Microsoft Corp. (NASDAQ: MSFT) generated a total return of 15% in 2016, and it ended the year at $62.14 a share. Over half of those gains were from the fourth quarter alone, but that is generally a good calendar time for technology stocks. It should be noted that the Dow Jones Industrial Average rose 13.4%, the S&P 500 was up 9.5% and the Nasdaq rose just 7.5% in 2016. Perhaps even more notable than outperforming the three major indexes was that Microsoft managed to make its old all-time high share prices from the 1999 to 2000 tech bubble days.
Microsoft had a consensus analyst target price of $65.36 at the start of 2017. That implied simple upside projections of 4.4%, but the 2.5% dividend yield would suggest a total return opportunity of about 6.9% in 2017, if the analysts manage to get it right this year. The analysts were wrong in 2016 as they called for just over 5% in total return in Microsoft shares at the start of 2016, but that was after more than 22% gains in 2015.
24/7 Wall St. has been evaluating all of the 30 Dow stocks for a bullish-bearish analysis to see what lies ahead in 2017. Microsoft’s outlook for 2017, at least as of the start of the year, looked more positive than negative.
What is so amazing, even with the shift to the cloud and a mobile-first effort from Satya Nadella as chief executive, is that many analysts have remained behind the curve on Microsoft. Maybe they thought that Apple’s rise and the overly hyped death of the personal computer were going to make Microsoft obsolete. Regardless, it almost feels as though many of the analysts on Wall Street seem to resent the Microsoft gains that have been made.
Goldman Sachs finally lost its caution in November when it upgraded Microsoft shares to Buy from Neutral and issued a new above-consensus $68 price target. Also in November, Atlantic Equities raised its Underweight (“Sell” at most firms) to Neutral.
At the start of 2017, Merrill Lynch maintained its Buy rating and raised its price objective to $75 from $68. The firm sees Microsoft being a beneficiary of multiple secular themes in software, including artificial intelligence, digitization and bi-modal IT, and they even noted that the cloud transition is in the second to third innings. Merrill Lynch also believes that both gross and operating margins finally have reversed from a declining trend.
While Microsoft lags Apple in the world’s most valuable brands, the estimates from Thomson Reuters show that Microsoft is expected to grow revenues from $92 billion in 2016 to almost $100 billion in 2018 and then to grow revenues to $111 billion in 2020. Microsoft’s consensus $2.98 in earnings per share for 2017 (June year-end) is just over 20 times expected earnings.

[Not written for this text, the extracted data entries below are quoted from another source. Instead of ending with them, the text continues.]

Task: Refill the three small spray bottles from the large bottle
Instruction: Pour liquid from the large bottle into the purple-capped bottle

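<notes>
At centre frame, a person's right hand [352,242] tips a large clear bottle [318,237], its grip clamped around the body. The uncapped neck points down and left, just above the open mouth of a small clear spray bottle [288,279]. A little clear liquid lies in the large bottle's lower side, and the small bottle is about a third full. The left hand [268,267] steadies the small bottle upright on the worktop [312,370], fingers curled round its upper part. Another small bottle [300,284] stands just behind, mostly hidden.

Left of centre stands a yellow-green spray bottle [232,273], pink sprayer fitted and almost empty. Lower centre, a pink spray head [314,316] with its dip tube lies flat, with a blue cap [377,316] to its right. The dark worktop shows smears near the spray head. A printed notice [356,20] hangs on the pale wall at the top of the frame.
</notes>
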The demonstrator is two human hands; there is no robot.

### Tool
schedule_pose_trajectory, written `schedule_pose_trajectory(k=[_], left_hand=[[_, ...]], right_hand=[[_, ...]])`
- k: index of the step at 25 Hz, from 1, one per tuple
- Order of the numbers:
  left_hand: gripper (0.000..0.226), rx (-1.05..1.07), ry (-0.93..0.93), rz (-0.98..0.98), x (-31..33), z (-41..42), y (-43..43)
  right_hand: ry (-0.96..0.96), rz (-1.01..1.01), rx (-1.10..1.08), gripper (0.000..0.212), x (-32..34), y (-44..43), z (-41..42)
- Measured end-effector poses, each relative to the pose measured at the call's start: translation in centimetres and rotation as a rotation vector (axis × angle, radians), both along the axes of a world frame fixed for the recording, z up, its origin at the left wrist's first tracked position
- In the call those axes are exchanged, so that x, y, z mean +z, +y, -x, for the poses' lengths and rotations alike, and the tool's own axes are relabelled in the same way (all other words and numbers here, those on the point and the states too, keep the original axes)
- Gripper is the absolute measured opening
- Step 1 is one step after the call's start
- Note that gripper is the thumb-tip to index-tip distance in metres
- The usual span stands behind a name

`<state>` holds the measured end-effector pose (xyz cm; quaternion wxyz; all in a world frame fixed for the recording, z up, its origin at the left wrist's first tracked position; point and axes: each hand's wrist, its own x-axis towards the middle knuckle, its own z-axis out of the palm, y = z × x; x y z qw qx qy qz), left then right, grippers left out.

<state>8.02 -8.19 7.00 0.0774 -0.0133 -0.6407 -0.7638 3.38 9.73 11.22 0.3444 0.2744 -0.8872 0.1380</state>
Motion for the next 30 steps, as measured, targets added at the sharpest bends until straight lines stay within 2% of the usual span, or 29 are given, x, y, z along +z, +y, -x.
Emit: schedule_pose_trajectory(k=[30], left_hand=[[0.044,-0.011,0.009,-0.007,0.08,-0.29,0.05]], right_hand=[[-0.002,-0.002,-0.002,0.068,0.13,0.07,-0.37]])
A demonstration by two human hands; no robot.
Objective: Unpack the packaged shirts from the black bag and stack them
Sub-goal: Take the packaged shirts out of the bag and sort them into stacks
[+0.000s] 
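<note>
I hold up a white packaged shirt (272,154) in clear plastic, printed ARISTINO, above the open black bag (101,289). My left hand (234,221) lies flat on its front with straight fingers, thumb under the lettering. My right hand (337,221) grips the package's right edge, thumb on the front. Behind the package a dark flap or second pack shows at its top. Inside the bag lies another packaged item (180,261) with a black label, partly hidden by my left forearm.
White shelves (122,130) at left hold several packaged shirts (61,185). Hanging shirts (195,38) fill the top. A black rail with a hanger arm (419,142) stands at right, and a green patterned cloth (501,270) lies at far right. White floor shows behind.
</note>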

Microsoft no longer has the monopoly for desktop operating systems, and it lags in mobile operating systems for market share. Still, Microsoft’s Azure cloud services efforts have risen with the likes of Amazon’s AWS and other rivals.
Would it surprise you to hear that PCs were making a comeback in 2016? And would it surprise you even more if PCs were going to continue making a comeback in 2017 and the years ahead? It turns out that artificial intelligence, virtual reality and machine learning can take up massive amounts of data and capacity in the processors. Some mobile and cloud use can of course overcome the need for the old desktop and laptops power for games, but much of that will lag greatly versus a robust PC.

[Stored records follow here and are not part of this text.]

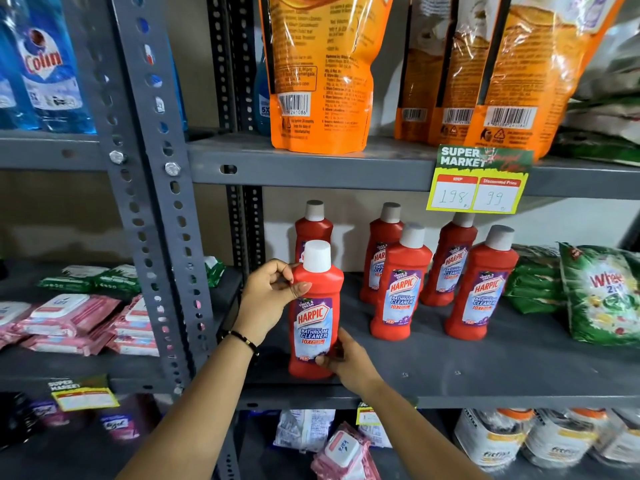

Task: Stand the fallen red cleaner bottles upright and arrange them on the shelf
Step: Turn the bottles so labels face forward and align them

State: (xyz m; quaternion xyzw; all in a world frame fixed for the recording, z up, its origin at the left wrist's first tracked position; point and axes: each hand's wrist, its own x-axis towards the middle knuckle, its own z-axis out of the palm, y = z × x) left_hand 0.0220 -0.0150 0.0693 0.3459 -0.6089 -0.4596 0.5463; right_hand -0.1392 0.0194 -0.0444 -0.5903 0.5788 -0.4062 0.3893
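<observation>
A red cleaner bottle (316,317) with a white cap stands upright at the front left of the grey middle shelf (485,368). My left hand (266,299) grips its shoulder from the left. My right hand (346,363) holds its base from the right. Several more red cleaner bottles stand upright on the same shelf: one directly behind the held bottle (313,226), and others to the right (398,285) (479,289) (446,261) (379,251). No bottle lies on its side in view.
Green detergent packs (602,296) crowd the shelf's right end. A price tag (479,181) hangs from the upper shelf edge, under orange pouches (318,71). A grey perforated upright (152,188) stands left of the bottles, with pink wipe packs (69,320) beyond it.
</observation>
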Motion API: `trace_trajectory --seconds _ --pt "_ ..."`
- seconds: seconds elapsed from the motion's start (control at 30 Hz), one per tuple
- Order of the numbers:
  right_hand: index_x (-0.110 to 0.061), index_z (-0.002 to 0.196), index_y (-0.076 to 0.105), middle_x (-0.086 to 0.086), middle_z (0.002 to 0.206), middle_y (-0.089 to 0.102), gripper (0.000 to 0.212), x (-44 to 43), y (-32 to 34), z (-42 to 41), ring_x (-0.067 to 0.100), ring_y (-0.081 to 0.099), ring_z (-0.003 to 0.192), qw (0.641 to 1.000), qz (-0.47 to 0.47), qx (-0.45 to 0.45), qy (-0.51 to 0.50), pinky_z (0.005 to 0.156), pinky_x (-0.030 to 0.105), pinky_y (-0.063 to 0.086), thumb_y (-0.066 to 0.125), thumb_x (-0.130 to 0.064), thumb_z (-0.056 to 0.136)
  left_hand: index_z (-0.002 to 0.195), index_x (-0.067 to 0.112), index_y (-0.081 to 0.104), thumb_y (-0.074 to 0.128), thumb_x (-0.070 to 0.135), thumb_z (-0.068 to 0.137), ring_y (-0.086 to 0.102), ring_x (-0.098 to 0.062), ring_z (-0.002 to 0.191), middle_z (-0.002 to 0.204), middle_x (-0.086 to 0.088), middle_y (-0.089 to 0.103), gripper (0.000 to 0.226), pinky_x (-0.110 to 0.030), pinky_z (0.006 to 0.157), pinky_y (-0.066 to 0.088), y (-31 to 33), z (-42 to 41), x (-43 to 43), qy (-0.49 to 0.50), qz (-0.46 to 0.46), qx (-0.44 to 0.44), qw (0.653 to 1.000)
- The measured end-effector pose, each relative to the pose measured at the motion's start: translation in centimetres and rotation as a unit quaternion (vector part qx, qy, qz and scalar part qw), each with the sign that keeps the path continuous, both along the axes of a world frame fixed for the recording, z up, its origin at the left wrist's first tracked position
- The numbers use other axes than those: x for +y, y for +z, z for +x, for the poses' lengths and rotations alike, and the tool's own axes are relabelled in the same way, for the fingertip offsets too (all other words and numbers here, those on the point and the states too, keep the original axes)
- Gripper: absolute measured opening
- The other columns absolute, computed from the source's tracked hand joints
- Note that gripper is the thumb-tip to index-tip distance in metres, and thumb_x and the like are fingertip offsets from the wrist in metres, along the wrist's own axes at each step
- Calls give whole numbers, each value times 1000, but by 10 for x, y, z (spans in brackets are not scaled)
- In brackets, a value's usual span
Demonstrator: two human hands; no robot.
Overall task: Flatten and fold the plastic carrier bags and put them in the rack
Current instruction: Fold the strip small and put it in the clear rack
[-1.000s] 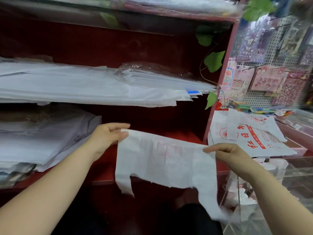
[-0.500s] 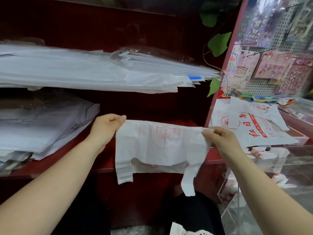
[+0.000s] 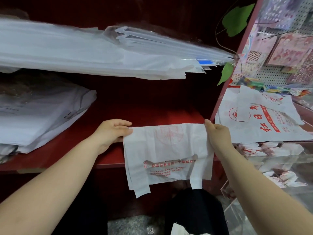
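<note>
The left hand pinches the upper left corner of a thin white plastic carrier bag with red print, thumb on top and fingers nearly straight. The right hand grips the upper right corner with curled fingers. The bag hangs at centre frame, folded edge running left to right, handles pointing down, in front of the dark red wooden shelf. More red-printed white bags lie at the right.

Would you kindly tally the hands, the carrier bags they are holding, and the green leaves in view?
Hands: 2, left hand and right hand
Held carrier bag: 1
Green leaves: 2, upper leaf and lower leaf
Total: 5
</note>
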State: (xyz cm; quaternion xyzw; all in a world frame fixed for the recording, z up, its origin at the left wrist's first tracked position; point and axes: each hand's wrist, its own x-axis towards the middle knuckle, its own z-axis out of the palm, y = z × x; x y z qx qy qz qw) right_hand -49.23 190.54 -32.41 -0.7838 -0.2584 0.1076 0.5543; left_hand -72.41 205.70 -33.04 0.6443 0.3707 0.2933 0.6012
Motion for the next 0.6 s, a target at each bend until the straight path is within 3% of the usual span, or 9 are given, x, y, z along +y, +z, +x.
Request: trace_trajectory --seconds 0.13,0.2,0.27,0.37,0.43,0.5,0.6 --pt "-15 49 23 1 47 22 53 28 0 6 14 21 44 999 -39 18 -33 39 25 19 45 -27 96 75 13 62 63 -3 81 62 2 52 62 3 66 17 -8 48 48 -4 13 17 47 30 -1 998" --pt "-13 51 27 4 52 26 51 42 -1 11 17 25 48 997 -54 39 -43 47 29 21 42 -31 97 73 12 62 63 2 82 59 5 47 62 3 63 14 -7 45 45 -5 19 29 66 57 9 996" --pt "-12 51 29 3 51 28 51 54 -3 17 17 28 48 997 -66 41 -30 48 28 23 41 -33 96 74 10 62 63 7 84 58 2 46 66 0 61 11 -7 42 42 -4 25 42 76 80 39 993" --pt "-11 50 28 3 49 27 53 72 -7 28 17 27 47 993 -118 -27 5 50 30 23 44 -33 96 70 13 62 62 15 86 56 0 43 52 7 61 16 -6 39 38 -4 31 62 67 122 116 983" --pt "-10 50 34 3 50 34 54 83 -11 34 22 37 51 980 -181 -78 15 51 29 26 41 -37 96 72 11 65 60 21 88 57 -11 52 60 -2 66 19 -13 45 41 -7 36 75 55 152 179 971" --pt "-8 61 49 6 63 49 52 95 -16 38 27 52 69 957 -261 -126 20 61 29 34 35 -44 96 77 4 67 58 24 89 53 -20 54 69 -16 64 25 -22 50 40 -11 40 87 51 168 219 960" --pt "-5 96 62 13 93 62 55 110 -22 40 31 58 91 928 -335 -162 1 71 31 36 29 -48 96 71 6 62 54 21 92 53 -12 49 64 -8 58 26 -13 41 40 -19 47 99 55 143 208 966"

It used to be thought that Xbox was a money-loser, but when you consider all that the Xbox platform is used for now it is no longer the case that this is just a money-losing video game effort. Cord-cutters use the Xbox platform, and it can power entire entertainment systems now.

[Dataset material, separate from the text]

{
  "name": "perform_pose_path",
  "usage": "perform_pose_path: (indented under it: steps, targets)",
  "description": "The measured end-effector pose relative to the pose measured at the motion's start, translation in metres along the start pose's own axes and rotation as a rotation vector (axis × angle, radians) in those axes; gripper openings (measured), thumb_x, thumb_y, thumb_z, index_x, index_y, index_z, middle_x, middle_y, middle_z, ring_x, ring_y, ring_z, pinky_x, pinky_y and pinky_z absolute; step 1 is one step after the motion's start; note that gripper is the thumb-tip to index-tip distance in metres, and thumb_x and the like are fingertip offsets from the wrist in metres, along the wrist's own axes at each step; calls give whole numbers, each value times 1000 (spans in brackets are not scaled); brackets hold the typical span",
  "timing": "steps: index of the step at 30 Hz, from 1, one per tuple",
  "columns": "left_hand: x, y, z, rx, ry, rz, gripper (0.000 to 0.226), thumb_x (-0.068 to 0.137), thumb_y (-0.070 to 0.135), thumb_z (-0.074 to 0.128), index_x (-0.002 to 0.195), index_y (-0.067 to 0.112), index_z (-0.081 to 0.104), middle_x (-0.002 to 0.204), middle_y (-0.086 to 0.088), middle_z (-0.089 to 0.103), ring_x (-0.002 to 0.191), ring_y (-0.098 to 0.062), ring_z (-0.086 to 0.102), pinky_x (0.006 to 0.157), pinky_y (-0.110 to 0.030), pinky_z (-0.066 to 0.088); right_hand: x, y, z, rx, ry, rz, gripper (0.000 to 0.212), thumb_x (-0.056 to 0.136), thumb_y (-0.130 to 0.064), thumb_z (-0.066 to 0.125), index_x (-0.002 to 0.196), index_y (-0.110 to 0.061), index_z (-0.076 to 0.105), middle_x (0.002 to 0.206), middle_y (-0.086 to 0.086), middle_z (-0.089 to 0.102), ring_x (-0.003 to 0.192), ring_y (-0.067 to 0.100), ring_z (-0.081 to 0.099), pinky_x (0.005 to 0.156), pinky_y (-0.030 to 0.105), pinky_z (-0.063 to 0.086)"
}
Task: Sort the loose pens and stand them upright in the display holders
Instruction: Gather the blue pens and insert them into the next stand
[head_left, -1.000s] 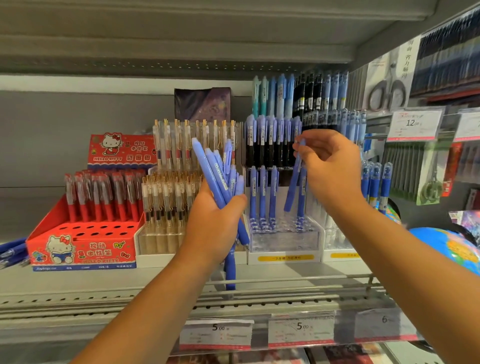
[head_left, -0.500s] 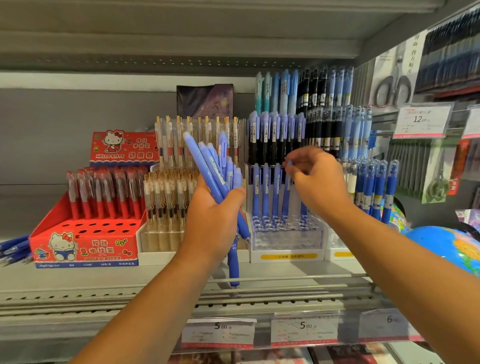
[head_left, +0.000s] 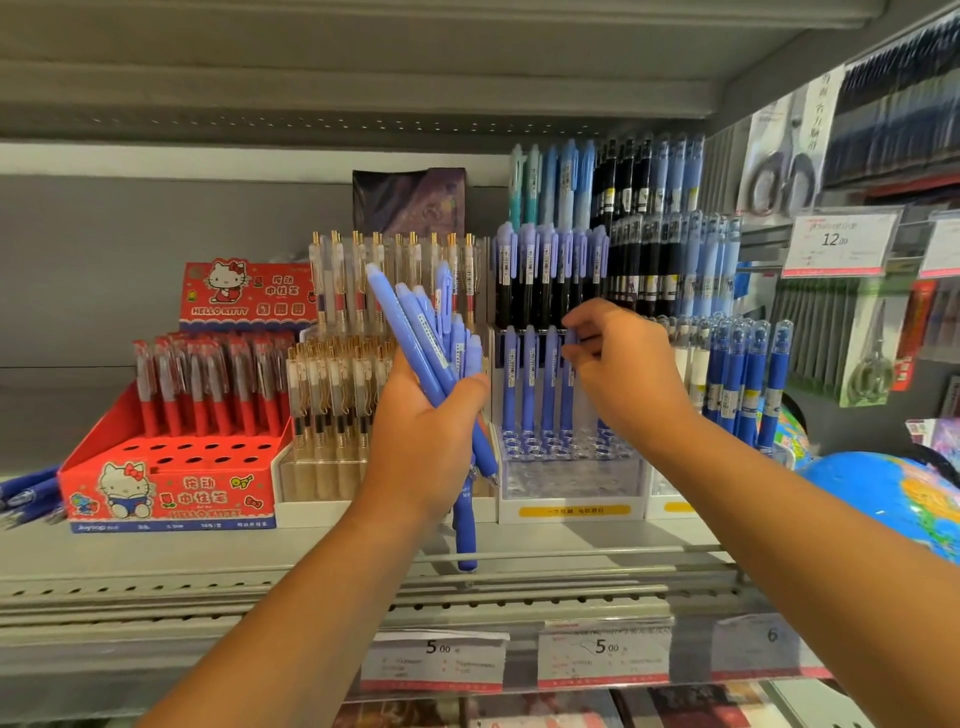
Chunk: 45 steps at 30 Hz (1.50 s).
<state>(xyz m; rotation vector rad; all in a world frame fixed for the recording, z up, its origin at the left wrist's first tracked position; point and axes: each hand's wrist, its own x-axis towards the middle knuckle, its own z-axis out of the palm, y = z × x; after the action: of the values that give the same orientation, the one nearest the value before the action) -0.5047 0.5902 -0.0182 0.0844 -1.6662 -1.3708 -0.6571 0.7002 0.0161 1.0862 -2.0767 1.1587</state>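
Shop shelf (head_left: 156, 566): matte periwinkle pens (head_left: 431, 338)

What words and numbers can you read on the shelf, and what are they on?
"HELLO KITTY": tall red cardboard box at the back.
"HELLO KITTY": red cardboard pen holder in front, partly blurred.
"12.00": white price card on the right.
"5.00": two white price tags on the shelf edge.
"6": third tag, glare hides the rest.
Chinese characters and pen labels: too blurred.
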Motion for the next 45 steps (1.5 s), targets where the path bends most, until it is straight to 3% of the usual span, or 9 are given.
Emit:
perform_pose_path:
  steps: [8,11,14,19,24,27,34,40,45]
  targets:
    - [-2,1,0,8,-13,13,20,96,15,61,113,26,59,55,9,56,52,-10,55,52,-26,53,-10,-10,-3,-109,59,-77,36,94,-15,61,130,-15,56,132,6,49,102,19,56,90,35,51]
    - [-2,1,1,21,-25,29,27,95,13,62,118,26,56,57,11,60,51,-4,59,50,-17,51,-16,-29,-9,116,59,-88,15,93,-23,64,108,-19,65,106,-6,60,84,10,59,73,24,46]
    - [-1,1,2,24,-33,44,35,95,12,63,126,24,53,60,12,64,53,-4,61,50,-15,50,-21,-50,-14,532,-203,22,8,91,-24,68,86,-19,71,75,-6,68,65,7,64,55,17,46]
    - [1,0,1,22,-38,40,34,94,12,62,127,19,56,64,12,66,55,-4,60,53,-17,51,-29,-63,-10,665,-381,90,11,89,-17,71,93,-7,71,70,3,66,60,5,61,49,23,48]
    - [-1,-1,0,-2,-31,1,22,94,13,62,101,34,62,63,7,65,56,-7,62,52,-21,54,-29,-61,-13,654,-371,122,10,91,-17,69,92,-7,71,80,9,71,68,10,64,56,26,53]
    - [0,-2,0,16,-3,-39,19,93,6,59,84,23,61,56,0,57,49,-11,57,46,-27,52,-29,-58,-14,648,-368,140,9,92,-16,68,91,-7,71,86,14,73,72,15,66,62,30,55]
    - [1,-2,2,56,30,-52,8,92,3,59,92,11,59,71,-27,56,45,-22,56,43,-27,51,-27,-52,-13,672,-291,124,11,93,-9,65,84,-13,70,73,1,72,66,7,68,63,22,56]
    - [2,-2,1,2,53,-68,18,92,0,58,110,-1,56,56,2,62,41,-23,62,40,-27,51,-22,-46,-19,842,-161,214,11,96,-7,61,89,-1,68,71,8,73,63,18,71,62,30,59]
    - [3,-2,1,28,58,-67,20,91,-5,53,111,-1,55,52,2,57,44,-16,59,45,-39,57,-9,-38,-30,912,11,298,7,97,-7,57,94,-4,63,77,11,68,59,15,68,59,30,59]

A big unknown for 2017 to 2020 is how Microsoft will capitalize on the LinkedIn acquisition. This will tie in social media and business efforts, and it is important to remember that Nadella has more or less been able to outperform the expectations that his skeptics have voiced. Morgan Stanley voiced that Linkedin will add momentum to an earnings growth story and that aggressive share repurchases drive improving earnings per share growth. Late in December, Morgan Stanley reiterated its Overweight rating, but it raised its price target to $72 from $64 at the time.
A sum of the parts analysis can always come up with numbers that seem to aggressive. Companies rarely pursue such strategies, but Oppenheimer’s analyst note in December looked to strip out the impact of earnings from Azure and in the Software as a Service (SaaS) portfolio. Using a 15-time price-to-earnings (P/E) multiple on the legacy businesses and 10 times the revenue multiple on Azure and five times revenues on the SaaS revenue would generate a $76 target, if you add in Microsoft’s net cash.
Microsoft has a 52-week trading range of $48.04 to $64.10 and a market cap of $489 billion. Its dividend yield is 2.5%, but the new administration’s cash repatriation efforts are likely to help drive dividends and share buybacks higher once it can have full access to its $140 billion or so cash trove (at least pre-LinkedIn) in the coming years.